Karin meletakan ponselnya kembali ke atas meja.
“Put, kemarin mama mau daftarin aku sama Nia ke bimbel yang di samping sekolah itu. Untung mama mau dengerin aku buat cancel aja daftarnya. Kamu tau kan, aku ngalamin kecelakaan pas di depan gedung bimbel itu?”
“Trus mamanya kak Karin mau batalin daftarnya?”
“Belum sih, mama masih mau ngobrol dulu sama mamanya Nia. Tapi aku optimis bisa, kan aku sama Nia udah janjian mau ngerayu biar gak usah bimbel disana.”
Karin tersenyum senang, nampak lega karena ia bisa menghindar dari peristiwa kecelakaan itu. Setidaknya, dia merasa begitu. Ia turun dari kasurnya. Membuka jendela kamarnya dan sejenak menikmati sapaan udara pagi dari pinggiran Jakarta yang masih sejuk. Mengambil sisir lalu duduk menghadap cermin, menyisir rambutnya lalu mengikat dengan cepit rambut kelinci kesayangannya.
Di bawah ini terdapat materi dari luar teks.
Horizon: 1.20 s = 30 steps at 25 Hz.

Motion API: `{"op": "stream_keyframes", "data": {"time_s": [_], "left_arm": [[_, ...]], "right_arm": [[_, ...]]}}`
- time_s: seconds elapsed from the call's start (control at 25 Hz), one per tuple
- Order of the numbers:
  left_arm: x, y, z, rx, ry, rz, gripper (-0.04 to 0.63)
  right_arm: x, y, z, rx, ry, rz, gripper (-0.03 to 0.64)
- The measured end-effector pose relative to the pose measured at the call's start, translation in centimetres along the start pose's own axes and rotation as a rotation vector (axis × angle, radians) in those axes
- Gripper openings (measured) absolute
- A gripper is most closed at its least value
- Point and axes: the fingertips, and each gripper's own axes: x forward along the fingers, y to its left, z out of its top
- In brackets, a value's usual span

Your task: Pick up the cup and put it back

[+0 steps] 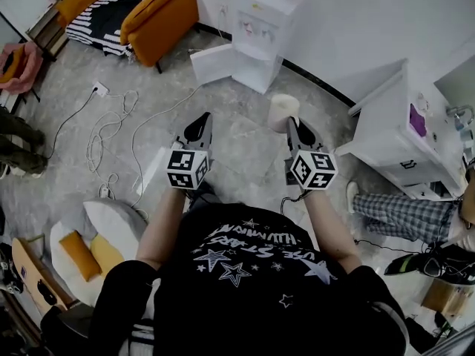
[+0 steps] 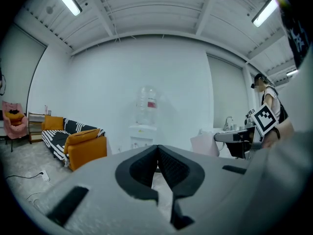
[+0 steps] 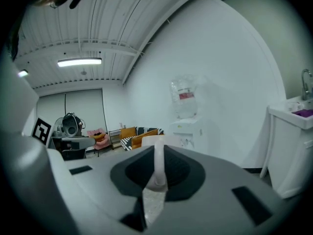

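While both grippers are held out in front of the person, the right gripper [image 1: 292, 127] has its jaws clamped on the thin wall of the cup [image 1: 283, 111], a pale, cream-white one. It sits at the jaw tips, upright as far as the head view shows, with grey marbled floor [image 1: 237, 150] behind it and nothing else touching it. In the right gripper view the cup [image 3: 159, 168] wall runs as a narrow white strip straight up between the dark pads [image 3: 178, 173], and its rim curves over the jaw tips, so the right gripper [image 3: 159, 153] is pinching the cup's wall. The left gripper [image 1: 199, 127] is level with the right one, well apart from the cup. In the left gripper view the left gripper [image 2: 157, 150] has its pads [image 2: 171, 165] pressed together at the tips, with nothing between them. A white water dispenser [image 1: 260, 28] with its door open stands against the wall ahead. An orange sofa [image 1: 152, 17] with a black-and-white striped cover is at upper left, and a white cabinet [image 1: 397, 136] is at right. White cables [image 1: 111, 132] lie loose on the floor at left. Another person's legs in checked trousers [image 1: 393, 213] show at the right edge.
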Motion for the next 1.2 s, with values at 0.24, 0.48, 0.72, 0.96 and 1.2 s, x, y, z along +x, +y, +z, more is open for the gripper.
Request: {"op": "stream_keyframes", "data": {"time_s": [0.24, 0.48, 0.72, 0.96, 1.2], "left_arm": [[-1.7, 0.1, -0.6, 0.02, 0.034, -0.007, 0.009], [-2.3, 2.2, -0.9, 0.016, 0.051, -0.012, 0.009], [-1.1, 9.2, -1.6, -0.017, 0.071, 0.01, 0.009], [1.9, 18.0, -1.8, -0.036, 0.074, 0.013, 0.009], [3.6, 25.7, -2.6, -0.057, 0.104, -0.018, 0.009]], "right_arm": [[0.3, 1.0, -0.4, 0.034, -0.014, 0.002, 0.041], [2.8, 1.9, -0.6, 0.034, -0.005, 0.002, 0.041], [9.4, 3.8, -0.7, 0.04, 0.014, -0.02, 0.041], [17.8, 6.7, -0.5, 0.021, 0.033, -0.038, 0.041], [24.9, 8.8, -1.5, 0.066, 0.052, -0.118, 0.041]]}}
“Tapi kak, kakak tetap harus hati-hati. Meskipun kakak bisa menghindari tempat kejadian, bukan berati kakak bisa menghindari kejadiannya.”
Dalam sekejap mata Putri sudah berada disamping Karina. Duduk diatas jendela tepat di samping meja riasnya.
“Jadi maksud kamu, walaupun aku gak kecelakaan di sana, aku kecelakaan di tempat lain, gitu.”
Karin awas menatap Putri, wajahnya tegang menunggu jawaban.
“Bisa iya, bisa tidak.”
“Kok gitu. Jadi, iya apa tidak?”
Karin mulai kesal. Ia meletakan sisirnya ke atas meja dengan kasar.
“Ya, Putri juga gak bisa memastikan, kak. Intinya, kita bisa merubah sebuah keadaan. Tapi kita tidak akan bisa meniadakan sama sekali kejadian itu.”
“Ah kamu mah pagi-pagi bikin bad mood.”
Karin merengut kesal, lalu beranjak keluar kamarnya meninggalkan Putri yang merasa sedih karena membuat Karin kesal. Tapi mau bagaimanapun, tugas dia memang untuk memberikan Karina nasihat dan peringatan. Ia tidak bisa membantunya lebih dari itu.